Le gouvernement accorde un délai complémentaire de six mois aux branches professionnelles qui négocient pour déroger à la durée minimale des temps partiels, fixée depuis le 1er janvier à 24 heures par semaine.

Un peu plus de temps pour tenter de déroger à la règle. le ministre du Travail, Michel Sapin a annoncé, dans un communiqué diffusé vendredi qu’il accordait un délai supplémentaire de six mois aux branches afin qu’elles puissent négocier un aménagement de la durée minimale du temps partiel de 24 heures par semaine. Une disposition législative prolongeant la période des négociation doit être présentée en Conseil des ministres le 22 janvier. "Dans plus d’une branche sur deux, les discussions sont en cours. Il faut leur laisser le temps de finir sereinement", a indiqué une source proche du dossier aux Echos. Périodes transitoires

En principe, à partir du 1er janvier 2014 et l’entrée en vigueur de l’article de la loi sur la sécurisation de l’emploi qui concerne les temps partiels, les employeurs n’ont pas le droit de signer ces types de contrats pour des durées inférieures de 24 heures par semaine. Pour les contrats en cours, ils ont jusqu’à 2016 pour se mettre en conformité.

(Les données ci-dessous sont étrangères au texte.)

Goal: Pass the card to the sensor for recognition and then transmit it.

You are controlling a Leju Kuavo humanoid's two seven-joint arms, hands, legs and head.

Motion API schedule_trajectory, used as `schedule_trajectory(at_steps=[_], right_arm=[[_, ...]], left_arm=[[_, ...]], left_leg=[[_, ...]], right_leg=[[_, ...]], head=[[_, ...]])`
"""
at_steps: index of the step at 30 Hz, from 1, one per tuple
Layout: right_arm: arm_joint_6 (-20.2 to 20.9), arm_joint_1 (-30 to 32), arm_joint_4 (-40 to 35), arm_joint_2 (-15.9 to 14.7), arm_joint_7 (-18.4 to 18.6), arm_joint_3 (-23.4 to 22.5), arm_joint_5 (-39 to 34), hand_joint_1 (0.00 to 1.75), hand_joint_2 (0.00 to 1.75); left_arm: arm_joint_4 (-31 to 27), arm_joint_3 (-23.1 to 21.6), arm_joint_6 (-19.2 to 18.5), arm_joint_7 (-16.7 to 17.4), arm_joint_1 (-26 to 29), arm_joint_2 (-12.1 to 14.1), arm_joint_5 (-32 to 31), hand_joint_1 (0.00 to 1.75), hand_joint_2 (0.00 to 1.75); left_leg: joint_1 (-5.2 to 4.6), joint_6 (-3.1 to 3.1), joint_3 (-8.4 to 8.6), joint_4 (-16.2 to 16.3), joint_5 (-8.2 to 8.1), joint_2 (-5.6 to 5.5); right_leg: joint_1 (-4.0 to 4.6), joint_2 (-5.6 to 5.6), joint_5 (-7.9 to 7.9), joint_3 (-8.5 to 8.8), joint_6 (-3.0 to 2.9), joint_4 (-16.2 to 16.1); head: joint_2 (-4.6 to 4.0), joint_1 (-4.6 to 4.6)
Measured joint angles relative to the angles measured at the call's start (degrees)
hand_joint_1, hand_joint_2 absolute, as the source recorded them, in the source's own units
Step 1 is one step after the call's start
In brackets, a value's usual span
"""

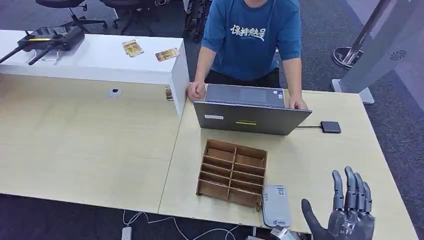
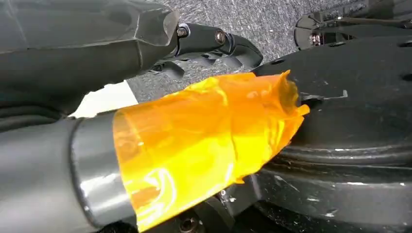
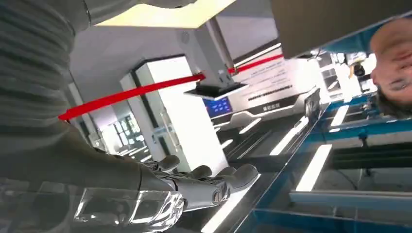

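Two yellowish cards (image 1: 132,47) (image 1: 167,54) lie on the white counter at the back left, far from both hands. A flat grey reader-like device (image 1: 276,205) lies at the table's near edge beside the cardboard divider box. My right hand (image 1: 345,212) is raised at the near right of the table with its fingers (image 3: 204,182) stretched out and apart, holding nothing. In the left wrist view my left hand (image 2: 194,121) hangs low, its thumb wrapped in orange tape and its dark fingers (image 2: 218,41) apart from it, with nothing between them.
A person in a blue shirt (image 1: 250,35) leans on an open grey laptop (image 1: 250,112) across the table. A small black box (image 1: 330,127) is cabled to the laptop. A brown cardboard divider box (image 1: 232,172) stands mid-table. A black device (image 1: 47,40) rests on the white counter (image 1: 100,67).
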Motion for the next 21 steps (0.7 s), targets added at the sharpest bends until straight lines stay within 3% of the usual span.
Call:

Un système inadaptés pour certains secteurs

Mais certains représentants du patronat appartenant à des secteurs pour lesquels ce système apparaît peu adapté tentent de négocier des dérogations. Pour rappel, les jeunes de moins de 26 ans poursuivant leurs études, les "salariés dont le parcours d’insertion le justifie" et les employés à domicile ne sont pas concernés par cette mesure.